Health Care Off the Books: Poverty, Illness, and Strategies for Survival in Urban America

Health Care Off the Books:  Poverty, Illness, and Strategies for Survival in Urban America, by Danielle T. Raudenbush, (Oakland: University of California Press).

Review by Thomas Hansen

Teachers of social studies—and all teachers interested in social justice—can make good use of this text as either a good reference for their personal library or a good research source for students in secondary school courses to read and consult.  There is a great deal of good information here about healthcare and healthcare policies in the US.  The book is written in accessible language and does not appear to have any offensive passages.

Danielle T. Raudenbush explains the ways in which poor urban dwellers in a project navigate the challenging world of health care, some with insurance, some without.  Raudenbush shows us there are three different levels of approaches to getting the needed pills, bandages, and even medical equipment whether patients follow the formal approach to getting their healthcare—or not.

The author makes it clear there is a consistent and reliable informal network of helpers for poor persons to get pretty much whatever they need on the streets.  Raudenbush acknowledges this particular qualitative study, done over time, focuses very much on healthcare issues and does not address food, money, rides, or other items very much. 

The author shows us there are those three different approaches, first formal: going to doctor appointments, buying medication and/or using insurance to do so, and then taking all of the medication/following all the doctor’s orders, and convalescing as directed.  There is also informal—and this is the one that seems to be of most interest to the author.

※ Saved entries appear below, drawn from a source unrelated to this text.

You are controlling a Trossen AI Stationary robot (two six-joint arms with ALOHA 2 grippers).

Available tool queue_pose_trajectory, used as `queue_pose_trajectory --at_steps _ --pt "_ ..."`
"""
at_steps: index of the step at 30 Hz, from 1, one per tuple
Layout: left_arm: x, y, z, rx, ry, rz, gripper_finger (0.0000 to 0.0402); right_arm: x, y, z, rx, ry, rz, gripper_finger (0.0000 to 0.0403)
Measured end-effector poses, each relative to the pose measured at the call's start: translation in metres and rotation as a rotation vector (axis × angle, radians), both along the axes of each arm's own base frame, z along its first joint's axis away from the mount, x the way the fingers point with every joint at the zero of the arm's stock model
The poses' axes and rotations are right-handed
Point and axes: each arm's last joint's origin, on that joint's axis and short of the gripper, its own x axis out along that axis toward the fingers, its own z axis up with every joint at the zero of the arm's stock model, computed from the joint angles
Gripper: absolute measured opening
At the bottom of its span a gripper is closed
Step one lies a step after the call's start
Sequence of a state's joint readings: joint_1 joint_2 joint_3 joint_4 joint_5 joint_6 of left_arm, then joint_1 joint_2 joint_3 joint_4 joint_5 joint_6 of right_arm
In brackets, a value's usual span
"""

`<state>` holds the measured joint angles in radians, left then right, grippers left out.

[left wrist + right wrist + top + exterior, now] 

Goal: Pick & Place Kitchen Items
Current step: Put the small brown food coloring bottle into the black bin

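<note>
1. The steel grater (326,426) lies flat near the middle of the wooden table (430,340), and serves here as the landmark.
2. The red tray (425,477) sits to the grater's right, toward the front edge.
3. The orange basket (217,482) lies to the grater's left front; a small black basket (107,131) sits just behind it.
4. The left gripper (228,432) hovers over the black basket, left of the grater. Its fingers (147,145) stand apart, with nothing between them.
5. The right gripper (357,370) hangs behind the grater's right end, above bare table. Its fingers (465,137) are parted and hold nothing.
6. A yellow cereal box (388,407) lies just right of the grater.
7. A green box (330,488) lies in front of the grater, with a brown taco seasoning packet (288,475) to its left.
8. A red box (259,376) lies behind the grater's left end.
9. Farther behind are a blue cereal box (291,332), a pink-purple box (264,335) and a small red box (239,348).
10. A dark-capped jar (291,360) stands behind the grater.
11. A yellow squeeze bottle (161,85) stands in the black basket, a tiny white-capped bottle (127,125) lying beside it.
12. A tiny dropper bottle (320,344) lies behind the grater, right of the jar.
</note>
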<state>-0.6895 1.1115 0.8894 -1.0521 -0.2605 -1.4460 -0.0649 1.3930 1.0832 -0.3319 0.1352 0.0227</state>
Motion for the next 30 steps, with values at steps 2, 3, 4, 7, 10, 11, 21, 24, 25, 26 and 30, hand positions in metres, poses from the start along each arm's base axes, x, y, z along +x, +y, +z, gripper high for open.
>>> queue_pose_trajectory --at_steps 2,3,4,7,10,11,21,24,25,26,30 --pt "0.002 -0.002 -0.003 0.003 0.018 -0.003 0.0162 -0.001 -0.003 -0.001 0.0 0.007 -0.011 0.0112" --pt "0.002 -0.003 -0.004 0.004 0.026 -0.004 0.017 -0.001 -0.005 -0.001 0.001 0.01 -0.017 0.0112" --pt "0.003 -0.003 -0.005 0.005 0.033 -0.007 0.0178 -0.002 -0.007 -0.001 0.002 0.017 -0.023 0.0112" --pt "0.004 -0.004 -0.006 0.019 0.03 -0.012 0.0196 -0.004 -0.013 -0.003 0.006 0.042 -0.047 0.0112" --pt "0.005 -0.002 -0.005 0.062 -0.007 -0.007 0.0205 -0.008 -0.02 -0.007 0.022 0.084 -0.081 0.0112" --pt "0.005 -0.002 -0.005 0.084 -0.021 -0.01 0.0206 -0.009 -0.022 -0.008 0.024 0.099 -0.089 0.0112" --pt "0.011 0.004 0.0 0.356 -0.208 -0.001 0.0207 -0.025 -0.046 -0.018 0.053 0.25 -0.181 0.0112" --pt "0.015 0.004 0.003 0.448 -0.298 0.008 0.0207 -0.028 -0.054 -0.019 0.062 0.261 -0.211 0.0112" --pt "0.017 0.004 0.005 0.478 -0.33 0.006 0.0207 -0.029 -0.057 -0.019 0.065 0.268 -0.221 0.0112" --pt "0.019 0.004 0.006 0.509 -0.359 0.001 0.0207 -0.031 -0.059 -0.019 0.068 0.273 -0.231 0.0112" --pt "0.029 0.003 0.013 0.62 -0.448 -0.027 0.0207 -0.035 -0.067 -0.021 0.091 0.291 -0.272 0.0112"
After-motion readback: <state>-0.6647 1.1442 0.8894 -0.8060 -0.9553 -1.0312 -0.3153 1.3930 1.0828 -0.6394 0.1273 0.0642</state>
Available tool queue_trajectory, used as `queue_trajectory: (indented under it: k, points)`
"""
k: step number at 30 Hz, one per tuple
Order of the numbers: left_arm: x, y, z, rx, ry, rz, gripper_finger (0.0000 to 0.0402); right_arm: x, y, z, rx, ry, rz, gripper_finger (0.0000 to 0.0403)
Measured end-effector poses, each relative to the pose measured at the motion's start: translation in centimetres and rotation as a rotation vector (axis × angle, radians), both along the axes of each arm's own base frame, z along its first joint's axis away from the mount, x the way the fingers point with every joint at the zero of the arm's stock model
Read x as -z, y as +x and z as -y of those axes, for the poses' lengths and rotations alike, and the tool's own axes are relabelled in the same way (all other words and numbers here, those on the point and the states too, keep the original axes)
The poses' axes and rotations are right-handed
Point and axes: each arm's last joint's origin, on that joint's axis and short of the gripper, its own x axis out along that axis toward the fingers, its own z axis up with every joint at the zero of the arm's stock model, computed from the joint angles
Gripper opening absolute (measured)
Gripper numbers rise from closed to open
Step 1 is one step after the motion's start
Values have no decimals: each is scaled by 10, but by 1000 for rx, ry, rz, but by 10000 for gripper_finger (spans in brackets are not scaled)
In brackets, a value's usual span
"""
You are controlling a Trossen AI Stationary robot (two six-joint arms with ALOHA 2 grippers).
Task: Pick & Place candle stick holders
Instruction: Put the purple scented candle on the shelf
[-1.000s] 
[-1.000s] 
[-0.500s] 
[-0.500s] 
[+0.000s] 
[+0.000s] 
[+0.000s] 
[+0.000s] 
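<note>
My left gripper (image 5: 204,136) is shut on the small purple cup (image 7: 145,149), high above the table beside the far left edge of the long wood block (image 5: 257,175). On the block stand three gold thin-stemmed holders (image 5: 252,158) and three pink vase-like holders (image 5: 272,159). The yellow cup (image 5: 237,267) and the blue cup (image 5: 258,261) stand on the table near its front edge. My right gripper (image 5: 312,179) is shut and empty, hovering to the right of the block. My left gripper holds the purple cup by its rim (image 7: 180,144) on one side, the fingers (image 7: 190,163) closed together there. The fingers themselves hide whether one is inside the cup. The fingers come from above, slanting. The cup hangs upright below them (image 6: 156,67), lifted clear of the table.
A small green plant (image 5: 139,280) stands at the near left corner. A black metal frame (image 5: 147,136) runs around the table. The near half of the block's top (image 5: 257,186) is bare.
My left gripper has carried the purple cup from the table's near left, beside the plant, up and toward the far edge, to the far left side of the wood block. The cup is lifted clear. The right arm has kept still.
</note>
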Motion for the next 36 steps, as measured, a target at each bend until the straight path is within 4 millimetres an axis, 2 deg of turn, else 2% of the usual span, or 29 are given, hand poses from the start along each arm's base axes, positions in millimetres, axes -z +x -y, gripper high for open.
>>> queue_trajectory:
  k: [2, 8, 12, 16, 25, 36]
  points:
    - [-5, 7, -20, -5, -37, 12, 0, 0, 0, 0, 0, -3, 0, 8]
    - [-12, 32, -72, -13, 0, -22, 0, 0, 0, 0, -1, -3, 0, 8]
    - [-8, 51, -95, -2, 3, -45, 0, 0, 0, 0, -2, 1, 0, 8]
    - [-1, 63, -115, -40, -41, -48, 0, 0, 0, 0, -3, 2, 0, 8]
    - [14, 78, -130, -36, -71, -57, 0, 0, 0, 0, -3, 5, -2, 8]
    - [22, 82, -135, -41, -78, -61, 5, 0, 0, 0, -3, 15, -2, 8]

A second approach is “informal” and it involves using local resources and persons in the process of purchasing or trading for the pills, bartering for the pills, lending other needed medical supplies and goods, or purchasing these items from a helper in the project.  It is very interesting how the author is able to get so much information, and she has established very good rapport, it seems, with the residents of the project.  Like her subjects in the study, the author is African-American, and this connection helps her to get the trust of the people she interviews.  She also conducts focus groups with the residents.

A third approach—she calls it the “hybrid” one, shows local and formal together.  The author reveals how much the residents of the project bend rules, make important connections, share resources, and make use of the people who serve as “helpers” in that community.  Doctors and other medical personnel are also involved in the hybrid approach in various ways—and in the informal approach too.

Helpers provide the backbone for the poor to get access to so many services, and to food, and to medication, and even to walkers and wheelchairs.  Often heard among the homeless, also, are these kinds of questions:

  • Who is giving away winter coats?
  • Who has free dinner tonight?
  • Is there any place with decent sack lunches by my spot where I stay now?
  • Where can I get some gloves and underwear on a Sunday?
  • How do I find that lady who has the phone chargers for sale?

In addition to these questions, helpers often have to deal with others—such as ones dealing with social security application rules, where to get free aspirin, how to get disability checks, how to find a good dentist who takes XY or Z insurance, and other needed information.  As in this book, one will find out the streets have helpers who are constantly assisting those in need—and who are well-known among the street networks. 

Informal networks and devoted helpers are an integral part for many residents of that project.  The author does a great job of show how complex the relationships can be.